From here, we drive to various vantage points from which Wathen shoots photos of a landfill that has exposed garbage blowing about. Because the dump hasn’t been properly capped, Wathen says, rain and wind will soon erode it and carry its junk into the creek. A lawsuit is in the planning stages, he says. This mess, too, is more than an environmental sin. Wathen takes me to the narrow, cracked-up street that leads to the landfill’s main entrance to show me a small roadside cemetery used for more than a century by Tuscaloosa’s black community. Many headstones and graves are coated in dust, littered with bits of trash and damaged by tires on tracks that didn’t stay squarely on the asphalt. Hundreds of mammoth vehicles pass this way daily, dropping bits of garbage and kicking up sandstorms that shower not just the graveyard but nearby houses, too. “These people can’t bury their dead out here without trash trucks rolling by,” he says. “Why should these people be treated any differently because they’re poor and black? You wouldn’t see this in the mayor’s neighborhood, I tell you that. This is for people who are politically worthless.”
It’s not all misery, though. At one particular bend of Hurricane Creek, Wathen’s mood brightens considerably. It is a secluded, shaded, peacefully trickling 20-foot-wide waterway, but as summer progresses and water from rain and Appalachian snowmelt feeds the creek, it will swell to triple this width, pick up speed and become a popular spot for canoeing and fishing. Wathen wants me to see that the creek is clean enough now to spawn schools of bream minnows, but he gets distracted. “Well, I’ll be damned,” he exclaims with glee. “Red horse carp didn’t used to be in here! This used to be a pollution conduit, full of iron from mine waste. We put a stop to a lot of that by putting the developers and industry on notice and making them do right. Now we see new life. This here is a healthy stream.” Alas, there’s still cause for concern. I slide my hand into the mud, enjoying the smooth, wet silkiness of it—until Wathen explains there’s a problem. “This sand don’t belong here,” he says with alarm. “That’s all sediment from construction sites. See how this is green in here? That’s nutrient enrichments coming from fertilizers they’re spraying on the ground up there. See the black in there? That’s coal. That’s comin’ out of the coal mine. I gotta find out where that’s comin’ from.”
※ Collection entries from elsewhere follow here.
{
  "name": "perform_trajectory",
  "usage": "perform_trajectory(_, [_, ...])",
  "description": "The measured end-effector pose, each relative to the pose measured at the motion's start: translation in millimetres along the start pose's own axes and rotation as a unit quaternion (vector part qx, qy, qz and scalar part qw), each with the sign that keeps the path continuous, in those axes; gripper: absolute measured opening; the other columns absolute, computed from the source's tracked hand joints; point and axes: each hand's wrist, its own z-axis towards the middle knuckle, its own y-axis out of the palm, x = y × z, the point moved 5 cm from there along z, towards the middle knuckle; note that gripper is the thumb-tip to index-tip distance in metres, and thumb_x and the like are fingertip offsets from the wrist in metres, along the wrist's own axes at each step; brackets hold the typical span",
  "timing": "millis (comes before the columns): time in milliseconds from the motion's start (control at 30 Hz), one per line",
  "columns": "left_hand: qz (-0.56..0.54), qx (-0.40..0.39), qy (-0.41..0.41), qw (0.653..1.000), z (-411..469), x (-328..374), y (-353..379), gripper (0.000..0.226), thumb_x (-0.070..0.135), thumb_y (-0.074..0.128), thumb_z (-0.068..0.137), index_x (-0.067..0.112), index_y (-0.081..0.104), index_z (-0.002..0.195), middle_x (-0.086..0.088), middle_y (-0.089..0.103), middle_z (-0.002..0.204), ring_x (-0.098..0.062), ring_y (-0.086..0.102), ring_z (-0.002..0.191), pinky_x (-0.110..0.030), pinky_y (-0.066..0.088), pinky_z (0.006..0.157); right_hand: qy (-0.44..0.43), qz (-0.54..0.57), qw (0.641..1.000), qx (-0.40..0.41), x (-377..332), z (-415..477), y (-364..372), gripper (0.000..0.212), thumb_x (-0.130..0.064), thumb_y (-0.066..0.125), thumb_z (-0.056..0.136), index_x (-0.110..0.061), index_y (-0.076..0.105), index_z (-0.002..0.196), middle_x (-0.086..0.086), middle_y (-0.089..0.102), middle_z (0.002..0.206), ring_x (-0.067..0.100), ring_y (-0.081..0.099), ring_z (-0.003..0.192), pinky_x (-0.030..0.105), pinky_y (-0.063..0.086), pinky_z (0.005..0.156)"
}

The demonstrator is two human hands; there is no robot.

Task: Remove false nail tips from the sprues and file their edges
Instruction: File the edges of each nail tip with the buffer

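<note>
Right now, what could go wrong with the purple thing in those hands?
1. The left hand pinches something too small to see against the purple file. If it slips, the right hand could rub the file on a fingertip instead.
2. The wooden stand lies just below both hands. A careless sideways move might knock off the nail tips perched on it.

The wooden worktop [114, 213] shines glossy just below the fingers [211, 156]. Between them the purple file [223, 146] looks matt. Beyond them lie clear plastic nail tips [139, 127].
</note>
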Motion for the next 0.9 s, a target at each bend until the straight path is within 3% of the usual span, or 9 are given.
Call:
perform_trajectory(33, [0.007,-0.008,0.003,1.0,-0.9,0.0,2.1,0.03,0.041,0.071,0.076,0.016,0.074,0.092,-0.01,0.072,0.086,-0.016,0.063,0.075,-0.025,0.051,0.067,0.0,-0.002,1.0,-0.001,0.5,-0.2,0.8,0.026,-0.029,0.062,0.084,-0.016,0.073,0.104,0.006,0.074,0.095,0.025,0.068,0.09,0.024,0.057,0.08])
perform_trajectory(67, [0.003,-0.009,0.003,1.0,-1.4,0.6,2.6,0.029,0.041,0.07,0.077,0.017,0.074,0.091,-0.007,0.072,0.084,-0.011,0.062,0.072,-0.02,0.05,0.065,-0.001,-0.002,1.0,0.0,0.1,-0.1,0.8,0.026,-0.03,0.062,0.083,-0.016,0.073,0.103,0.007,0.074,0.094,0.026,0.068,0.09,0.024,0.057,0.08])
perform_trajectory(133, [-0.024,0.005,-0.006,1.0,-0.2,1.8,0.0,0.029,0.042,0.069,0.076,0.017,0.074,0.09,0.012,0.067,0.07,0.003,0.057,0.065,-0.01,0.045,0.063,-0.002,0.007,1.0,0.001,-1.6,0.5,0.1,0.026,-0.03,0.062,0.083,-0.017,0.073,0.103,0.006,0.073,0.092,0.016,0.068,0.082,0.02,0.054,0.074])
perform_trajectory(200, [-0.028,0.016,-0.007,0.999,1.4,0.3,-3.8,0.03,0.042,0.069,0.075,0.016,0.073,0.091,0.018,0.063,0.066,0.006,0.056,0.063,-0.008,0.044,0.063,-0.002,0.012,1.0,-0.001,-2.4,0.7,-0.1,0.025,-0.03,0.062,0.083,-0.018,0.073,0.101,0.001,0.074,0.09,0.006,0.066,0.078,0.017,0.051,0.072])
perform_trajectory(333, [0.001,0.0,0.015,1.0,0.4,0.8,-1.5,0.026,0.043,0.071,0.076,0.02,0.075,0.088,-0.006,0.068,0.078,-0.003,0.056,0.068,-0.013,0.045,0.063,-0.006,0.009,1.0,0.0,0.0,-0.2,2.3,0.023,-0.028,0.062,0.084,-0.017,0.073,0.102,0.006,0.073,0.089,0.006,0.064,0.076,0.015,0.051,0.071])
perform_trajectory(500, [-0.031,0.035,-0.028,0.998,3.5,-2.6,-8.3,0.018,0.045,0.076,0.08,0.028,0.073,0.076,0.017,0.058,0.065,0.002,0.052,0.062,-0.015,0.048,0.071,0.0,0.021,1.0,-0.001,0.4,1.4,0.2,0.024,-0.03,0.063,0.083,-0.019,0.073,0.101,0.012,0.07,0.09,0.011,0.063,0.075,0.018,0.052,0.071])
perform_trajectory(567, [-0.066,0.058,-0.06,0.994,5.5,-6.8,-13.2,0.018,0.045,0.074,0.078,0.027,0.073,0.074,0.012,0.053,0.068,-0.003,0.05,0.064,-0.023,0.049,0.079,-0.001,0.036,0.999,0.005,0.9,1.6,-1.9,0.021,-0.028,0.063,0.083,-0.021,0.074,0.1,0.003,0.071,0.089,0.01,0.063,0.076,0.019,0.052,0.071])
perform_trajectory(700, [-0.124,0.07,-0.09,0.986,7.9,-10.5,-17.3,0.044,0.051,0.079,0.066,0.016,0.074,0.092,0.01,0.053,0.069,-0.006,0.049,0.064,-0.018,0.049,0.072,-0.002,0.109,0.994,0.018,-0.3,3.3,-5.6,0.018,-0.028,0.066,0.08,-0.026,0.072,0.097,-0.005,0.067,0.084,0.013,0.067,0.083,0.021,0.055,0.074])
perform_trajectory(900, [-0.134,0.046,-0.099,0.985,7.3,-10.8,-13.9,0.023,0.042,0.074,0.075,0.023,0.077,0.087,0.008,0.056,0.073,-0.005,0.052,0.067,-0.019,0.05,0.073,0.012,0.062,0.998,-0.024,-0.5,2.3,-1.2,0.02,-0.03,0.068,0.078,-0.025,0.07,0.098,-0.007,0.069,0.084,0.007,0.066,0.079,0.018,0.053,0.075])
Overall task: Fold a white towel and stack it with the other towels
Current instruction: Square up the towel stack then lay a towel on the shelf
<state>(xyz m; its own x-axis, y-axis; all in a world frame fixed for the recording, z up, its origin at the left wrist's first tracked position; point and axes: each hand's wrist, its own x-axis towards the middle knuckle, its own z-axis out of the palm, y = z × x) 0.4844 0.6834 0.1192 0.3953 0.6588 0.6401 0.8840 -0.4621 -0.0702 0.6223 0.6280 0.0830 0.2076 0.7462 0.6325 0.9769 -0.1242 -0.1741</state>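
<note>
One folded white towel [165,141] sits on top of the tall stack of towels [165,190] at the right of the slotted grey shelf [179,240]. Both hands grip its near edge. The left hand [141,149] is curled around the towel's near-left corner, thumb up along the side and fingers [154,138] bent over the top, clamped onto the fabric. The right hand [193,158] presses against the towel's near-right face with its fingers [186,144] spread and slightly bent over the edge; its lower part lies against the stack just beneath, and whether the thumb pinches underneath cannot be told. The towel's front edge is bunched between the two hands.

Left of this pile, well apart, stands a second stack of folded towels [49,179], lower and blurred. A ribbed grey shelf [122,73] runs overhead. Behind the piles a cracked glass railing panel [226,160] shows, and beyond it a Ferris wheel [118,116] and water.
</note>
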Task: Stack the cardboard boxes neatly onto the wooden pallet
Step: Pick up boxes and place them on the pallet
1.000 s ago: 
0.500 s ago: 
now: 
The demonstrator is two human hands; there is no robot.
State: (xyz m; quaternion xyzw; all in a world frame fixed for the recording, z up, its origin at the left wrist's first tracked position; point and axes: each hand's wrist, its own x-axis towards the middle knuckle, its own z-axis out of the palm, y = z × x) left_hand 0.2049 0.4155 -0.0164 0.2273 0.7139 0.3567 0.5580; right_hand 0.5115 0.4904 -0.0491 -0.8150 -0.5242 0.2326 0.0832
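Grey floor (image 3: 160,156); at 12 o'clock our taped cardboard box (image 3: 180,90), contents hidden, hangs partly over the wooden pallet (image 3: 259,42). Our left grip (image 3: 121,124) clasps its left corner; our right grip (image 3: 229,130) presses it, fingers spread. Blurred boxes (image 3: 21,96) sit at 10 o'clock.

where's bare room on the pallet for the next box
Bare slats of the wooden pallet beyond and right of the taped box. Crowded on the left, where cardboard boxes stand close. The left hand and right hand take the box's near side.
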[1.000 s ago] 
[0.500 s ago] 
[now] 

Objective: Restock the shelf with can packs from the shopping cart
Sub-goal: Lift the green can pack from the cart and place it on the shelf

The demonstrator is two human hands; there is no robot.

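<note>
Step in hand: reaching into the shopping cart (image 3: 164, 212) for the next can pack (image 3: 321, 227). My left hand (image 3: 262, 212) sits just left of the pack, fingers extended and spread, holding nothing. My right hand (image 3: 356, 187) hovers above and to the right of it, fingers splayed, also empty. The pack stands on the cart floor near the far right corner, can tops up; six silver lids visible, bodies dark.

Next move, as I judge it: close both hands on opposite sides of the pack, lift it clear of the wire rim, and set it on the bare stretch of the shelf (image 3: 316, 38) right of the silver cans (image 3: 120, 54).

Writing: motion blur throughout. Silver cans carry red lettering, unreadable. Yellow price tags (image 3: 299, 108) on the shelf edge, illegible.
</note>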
The tour concludes a short walk from the creekside, at Wathen’s house, where we are greeted on the entry path by his dogs, a black Labrador called Smokey Joe and a large, affable mutt named Queenie. He lives in a long, narrow building jammed with evidence of his devotion to the outdoors, from an impressive collection of stone arrowheads found around the creek to his nature photos, which are hung in frames he carved from fallen trees. The back room is his office; in it, an Apple monitor sits beneath a large empty hornet’s nest. “That’s there as a reminder that we stir up more [stuff] back here than you can imagine,” he says. As I look at his images from the Gulf Coast oil spill and watch videos he’s posted that have drawn widespread attention, I begin to wonder how he can devote so much energy to a tiny creek almost nobody has heard of. He’s a bona fide social media star who gets calls from the international media when oil-tanker trains derail or coal ash is dumped in the wrong places. How does he stay focused on his immediate vicinity? “It don’t matter if it’s some obscure place or some two-bit polluter,” he explains. “This is my territory. Every waterway matters, because they all belong to me, to you, to every citizen of the United States, and nobody gets to poison it. I don’t care how big or small you are.”
Steve Friess is a freelance journalist based in Ann Arbor, Michigan. He can attest that John Wathen also has terrific recommendations for Alabama barbecue.